◆ **YOUR ASSIGNMENT**:
How many lines in the records below include "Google"? Answer with the number only.

[DATA FOR THIS TASK]

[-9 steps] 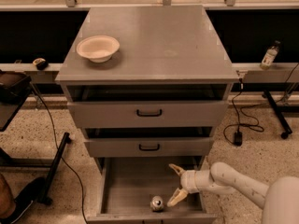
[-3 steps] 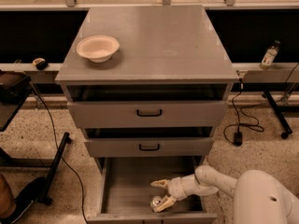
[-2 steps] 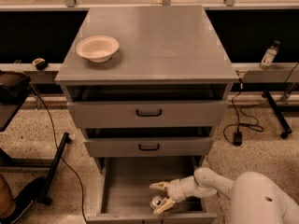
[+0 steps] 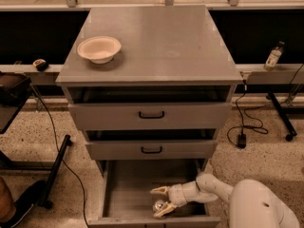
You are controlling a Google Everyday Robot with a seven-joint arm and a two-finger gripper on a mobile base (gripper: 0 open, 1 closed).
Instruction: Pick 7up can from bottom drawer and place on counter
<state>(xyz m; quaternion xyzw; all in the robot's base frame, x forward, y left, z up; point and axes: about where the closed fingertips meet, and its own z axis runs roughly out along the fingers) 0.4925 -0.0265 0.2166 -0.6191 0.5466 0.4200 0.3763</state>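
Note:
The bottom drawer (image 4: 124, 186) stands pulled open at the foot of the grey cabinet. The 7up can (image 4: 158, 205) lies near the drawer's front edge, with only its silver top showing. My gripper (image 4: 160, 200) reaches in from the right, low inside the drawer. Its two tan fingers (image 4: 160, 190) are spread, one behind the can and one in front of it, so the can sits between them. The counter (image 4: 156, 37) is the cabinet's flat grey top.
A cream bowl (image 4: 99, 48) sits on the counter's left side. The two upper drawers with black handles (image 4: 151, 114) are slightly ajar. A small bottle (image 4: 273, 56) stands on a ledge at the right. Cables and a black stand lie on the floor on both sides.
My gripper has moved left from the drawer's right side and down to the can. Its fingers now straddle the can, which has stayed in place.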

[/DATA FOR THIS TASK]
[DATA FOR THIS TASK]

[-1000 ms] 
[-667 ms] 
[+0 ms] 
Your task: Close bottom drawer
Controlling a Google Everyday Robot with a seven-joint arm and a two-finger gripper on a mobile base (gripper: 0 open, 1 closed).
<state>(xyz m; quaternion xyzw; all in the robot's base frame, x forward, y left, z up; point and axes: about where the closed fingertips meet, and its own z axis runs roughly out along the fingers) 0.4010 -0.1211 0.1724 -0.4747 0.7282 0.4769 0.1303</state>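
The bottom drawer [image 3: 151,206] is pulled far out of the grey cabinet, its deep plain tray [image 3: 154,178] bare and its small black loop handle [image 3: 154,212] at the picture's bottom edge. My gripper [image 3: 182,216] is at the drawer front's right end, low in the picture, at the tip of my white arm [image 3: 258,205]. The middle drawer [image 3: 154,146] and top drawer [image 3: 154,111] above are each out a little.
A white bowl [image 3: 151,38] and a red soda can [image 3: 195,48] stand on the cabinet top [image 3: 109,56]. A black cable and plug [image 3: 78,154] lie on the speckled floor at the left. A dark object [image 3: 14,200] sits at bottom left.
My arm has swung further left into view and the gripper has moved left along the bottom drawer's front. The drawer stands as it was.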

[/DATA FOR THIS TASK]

◆ **RESPONSE TO THE TASK**:
2